Part of the problem may lie in the fact that India allows a relatively high maximum residue limit (MRL) for pesticides in food products. “The Indian MRL standards are much higher compared to European standards,” says Kanchan. For instance, the Indian MRL for the pesticide Malathion that’s used in apples is eight times higher than that permitted by international standards. And it is as much as 150 times higher in cauliflower.

In fact, there have been instances where consignments of vegetables from India have been returned by importing countries because of their high levels of toxicity. According to media reports, the European Union rejected three consignments of lady’s fingers from India this year as they contained pesticide residues higher than the prescribed limits.

“The rejected consignments will, of course, be sold in India now,” says Kanchan.

So what can the consumer do to protect his right to eat food devoid of any toxic substance?

According to consumer activist Bejon Mishra, founder, Healthy You Foundation, consumers need to demand quality products. “India has a robust consumer complaint redressal system under the provisions of various laws. But unfortunately, it’s not effectively and efficiently enforced by the regulators,” he says.

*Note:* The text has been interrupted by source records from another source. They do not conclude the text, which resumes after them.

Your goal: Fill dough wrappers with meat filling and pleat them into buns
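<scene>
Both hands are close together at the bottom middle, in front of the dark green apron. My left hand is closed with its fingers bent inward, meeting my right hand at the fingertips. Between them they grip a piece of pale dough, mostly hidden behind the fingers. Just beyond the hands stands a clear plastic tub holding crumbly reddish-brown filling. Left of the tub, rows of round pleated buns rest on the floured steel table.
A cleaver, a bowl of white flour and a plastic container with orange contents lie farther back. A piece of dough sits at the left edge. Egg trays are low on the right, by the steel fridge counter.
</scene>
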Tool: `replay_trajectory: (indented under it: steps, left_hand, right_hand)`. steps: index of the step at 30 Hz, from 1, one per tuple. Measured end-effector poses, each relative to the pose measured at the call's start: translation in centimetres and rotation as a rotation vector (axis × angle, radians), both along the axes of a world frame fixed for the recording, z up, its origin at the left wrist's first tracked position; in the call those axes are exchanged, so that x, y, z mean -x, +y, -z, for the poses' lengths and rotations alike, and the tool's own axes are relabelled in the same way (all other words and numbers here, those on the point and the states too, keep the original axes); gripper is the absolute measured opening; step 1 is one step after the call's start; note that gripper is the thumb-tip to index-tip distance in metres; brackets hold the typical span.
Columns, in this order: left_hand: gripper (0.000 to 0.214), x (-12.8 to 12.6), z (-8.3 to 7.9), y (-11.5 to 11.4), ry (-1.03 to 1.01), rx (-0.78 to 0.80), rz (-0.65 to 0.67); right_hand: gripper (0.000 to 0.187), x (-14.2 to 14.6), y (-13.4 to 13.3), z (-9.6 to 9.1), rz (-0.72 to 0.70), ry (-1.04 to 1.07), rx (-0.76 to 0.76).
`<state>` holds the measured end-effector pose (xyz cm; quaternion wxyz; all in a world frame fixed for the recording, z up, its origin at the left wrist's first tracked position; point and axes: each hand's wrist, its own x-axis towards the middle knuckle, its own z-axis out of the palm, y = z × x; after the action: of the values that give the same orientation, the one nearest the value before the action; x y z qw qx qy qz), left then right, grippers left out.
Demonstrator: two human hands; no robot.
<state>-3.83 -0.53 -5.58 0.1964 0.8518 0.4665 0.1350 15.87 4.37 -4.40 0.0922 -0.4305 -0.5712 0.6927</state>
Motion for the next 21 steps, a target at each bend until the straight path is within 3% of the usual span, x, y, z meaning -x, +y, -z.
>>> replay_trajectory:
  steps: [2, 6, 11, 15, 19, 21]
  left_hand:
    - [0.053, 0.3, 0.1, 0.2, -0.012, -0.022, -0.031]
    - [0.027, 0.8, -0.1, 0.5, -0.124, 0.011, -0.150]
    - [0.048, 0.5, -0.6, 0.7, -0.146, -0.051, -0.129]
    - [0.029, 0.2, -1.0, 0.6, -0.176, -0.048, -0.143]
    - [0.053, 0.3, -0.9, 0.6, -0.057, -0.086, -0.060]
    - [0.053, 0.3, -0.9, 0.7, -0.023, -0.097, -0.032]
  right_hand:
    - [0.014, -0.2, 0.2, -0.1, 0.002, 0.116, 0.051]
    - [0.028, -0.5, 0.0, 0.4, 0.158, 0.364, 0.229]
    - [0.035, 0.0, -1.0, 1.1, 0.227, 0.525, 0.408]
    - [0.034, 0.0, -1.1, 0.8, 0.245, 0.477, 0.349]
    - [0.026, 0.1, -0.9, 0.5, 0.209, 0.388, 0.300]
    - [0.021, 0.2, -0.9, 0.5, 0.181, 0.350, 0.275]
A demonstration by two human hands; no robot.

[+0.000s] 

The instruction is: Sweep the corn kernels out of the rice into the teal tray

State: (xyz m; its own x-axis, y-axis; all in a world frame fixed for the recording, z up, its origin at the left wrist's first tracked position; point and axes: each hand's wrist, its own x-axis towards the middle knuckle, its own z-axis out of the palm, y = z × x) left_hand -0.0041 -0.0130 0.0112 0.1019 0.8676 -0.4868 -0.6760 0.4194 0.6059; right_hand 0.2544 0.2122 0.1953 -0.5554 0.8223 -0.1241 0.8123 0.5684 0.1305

The primary regulator of food safety in the country is the Food Safety and Standards Authority of India (FSSAI), which lays down science-based standards for food.

Consumers can not only complain to it, but also seek compensation under the provisions of the Consumer Protection Act, 1986, or under the Food Safety and Standards Act, 2006. Section 50 of the act states that any person who sells food which is not in compliance with the provisions of this law is liable to pay a penalty of up to Rs 5 lakh.

“Everyone, from the local vendor to the manufacturer of packaged food or even the retailer who sells these pesticide-laced products, should be made accountable to the consumers,” says Mishra.

But usually, it is an uphill task for consumers to get justice in case he or she has been sold foodstuffs that contain pesticides beyond the permissible limits.

“It would be difficult to prove that the pesticide-laden vegetable or fruit is responsible for your ill health,” says Mishra. Besides, adds Bhushan, “The private laboratories are too expensive for a consumer to walk in and get his food tested. Only when consumer groups come together can we think of going to a lab.”

However, not everyone is crying foul about the overuse of pesticides. According to .M. Bambavale, director, National Centre for Integrated Pest Management (NCIPM), a national research centre of the Indian Council of Agricultural Research, India uses far less pesticides than many other countries. “The real problem is that many farmers do not know the right time to spray pesticides, nor the right amount that needs to be sprayed,” says Bambavale.

However, most consumer experts are unanimous in their view that the government needs to step up efforts to contain the overuse of pesticides. “The authorities need to improve MRL standards and put some specific pesticides on the list of banned pesticides,” says Ashim Sanyal, CEO, Consumer Voice.

Perhaps the ongoing case in the Delhi High Court will shake the government out of its stupor.